*EXERCISE*.
Across the whole listing, copy out every line that includes the string "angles".

*SOURCE MATERIAL*.
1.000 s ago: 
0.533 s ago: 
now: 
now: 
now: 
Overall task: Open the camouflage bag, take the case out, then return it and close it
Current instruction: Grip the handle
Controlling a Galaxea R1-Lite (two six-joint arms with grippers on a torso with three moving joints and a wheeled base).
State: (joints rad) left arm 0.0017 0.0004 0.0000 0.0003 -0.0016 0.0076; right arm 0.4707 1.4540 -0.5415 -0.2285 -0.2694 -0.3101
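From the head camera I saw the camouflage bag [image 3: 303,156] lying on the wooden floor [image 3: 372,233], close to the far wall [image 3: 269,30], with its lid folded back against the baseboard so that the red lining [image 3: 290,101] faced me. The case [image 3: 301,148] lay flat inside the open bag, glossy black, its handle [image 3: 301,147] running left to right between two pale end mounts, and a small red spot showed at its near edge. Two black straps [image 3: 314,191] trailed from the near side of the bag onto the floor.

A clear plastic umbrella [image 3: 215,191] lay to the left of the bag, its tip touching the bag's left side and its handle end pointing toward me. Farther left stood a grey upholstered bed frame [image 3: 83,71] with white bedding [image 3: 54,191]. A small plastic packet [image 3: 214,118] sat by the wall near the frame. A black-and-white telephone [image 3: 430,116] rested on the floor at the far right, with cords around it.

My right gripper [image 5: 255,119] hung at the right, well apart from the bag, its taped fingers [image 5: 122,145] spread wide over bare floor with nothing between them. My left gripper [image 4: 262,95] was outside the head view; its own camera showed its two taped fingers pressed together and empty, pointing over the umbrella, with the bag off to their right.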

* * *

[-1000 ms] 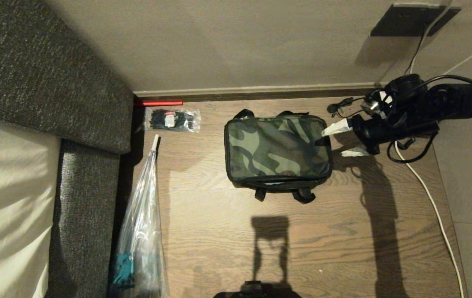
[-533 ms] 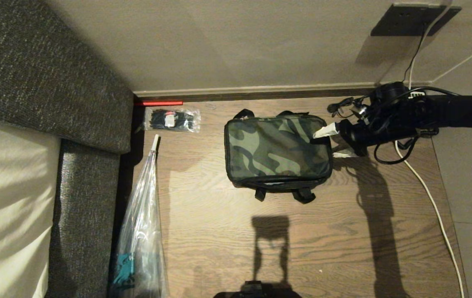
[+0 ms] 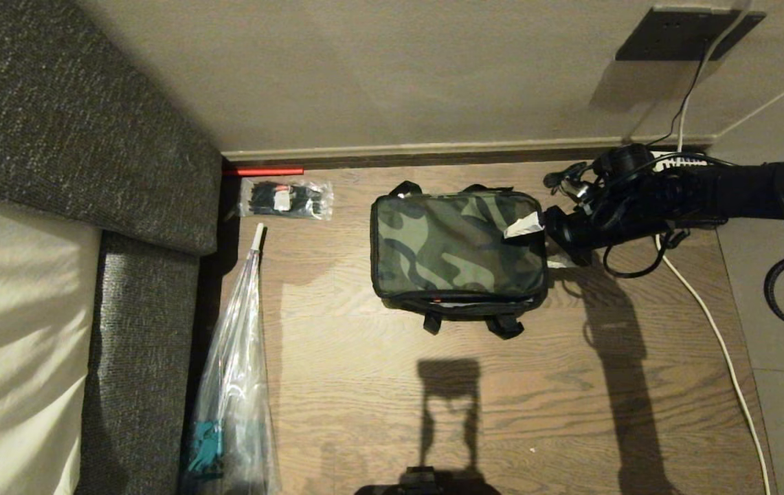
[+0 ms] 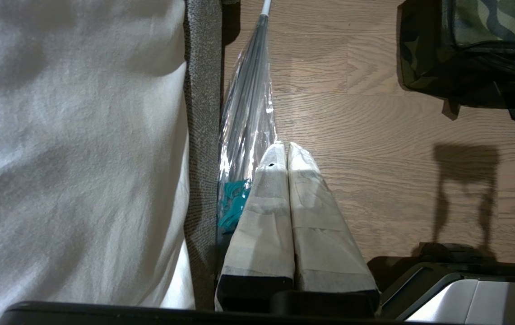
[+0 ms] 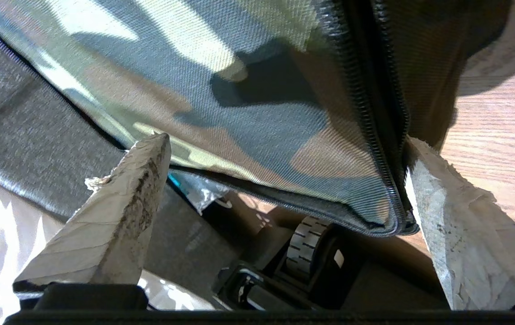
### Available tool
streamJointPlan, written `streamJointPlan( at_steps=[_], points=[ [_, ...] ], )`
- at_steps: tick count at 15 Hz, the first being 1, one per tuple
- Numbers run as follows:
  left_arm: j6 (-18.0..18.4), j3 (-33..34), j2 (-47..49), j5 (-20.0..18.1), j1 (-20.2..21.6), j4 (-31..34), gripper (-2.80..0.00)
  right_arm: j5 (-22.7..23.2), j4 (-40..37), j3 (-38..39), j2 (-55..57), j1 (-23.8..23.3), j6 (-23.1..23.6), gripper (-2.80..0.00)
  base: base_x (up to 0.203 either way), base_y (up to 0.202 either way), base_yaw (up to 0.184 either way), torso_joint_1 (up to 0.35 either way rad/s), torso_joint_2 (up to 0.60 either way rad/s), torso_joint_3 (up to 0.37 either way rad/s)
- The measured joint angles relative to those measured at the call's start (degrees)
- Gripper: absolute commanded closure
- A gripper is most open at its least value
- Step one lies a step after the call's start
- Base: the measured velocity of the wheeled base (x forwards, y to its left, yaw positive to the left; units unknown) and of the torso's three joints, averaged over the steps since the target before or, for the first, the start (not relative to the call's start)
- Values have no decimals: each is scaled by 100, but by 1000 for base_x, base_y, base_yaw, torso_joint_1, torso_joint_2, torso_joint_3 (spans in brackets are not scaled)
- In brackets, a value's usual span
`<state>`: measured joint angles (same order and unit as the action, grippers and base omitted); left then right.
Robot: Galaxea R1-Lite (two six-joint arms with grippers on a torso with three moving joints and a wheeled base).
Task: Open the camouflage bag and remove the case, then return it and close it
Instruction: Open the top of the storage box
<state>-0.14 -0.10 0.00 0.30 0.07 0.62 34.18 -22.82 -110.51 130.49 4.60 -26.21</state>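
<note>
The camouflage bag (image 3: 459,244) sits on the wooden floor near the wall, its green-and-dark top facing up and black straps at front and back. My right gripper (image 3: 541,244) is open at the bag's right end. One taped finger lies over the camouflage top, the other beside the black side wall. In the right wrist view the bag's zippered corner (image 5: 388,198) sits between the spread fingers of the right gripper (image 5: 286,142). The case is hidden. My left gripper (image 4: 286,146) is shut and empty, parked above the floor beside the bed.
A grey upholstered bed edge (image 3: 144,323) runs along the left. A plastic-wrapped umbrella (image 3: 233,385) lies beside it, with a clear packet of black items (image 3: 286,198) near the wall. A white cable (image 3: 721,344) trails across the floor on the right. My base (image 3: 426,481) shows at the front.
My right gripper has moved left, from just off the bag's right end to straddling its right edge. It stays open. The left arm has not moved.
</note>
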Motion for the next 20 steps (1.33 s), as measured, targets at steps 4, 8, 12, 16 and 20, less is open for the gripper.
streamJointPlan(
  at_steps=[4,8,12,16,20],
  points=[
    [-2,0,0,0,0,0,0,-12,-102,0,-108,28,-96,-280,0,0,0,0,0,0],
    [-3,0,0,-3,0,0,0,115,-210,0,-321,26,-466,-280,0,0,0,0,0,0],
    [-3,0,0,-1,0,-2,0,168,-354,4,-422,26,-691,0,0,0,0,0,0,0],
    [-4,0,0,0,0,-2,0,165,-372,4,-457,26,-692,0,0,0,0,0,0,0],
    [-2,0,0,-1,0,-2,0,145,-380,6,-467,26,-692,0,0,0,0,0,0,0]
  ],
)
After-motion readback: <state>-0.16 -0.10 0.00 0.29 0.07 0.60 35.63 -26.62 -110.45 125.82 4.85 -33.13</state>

*YOUR RESPONSE*.
- The measured joint angles relative to those measured at the call's start (degrees)
`<state>`: measured joint angles (same order and unit as the action, grippers and base omitted); left then right.

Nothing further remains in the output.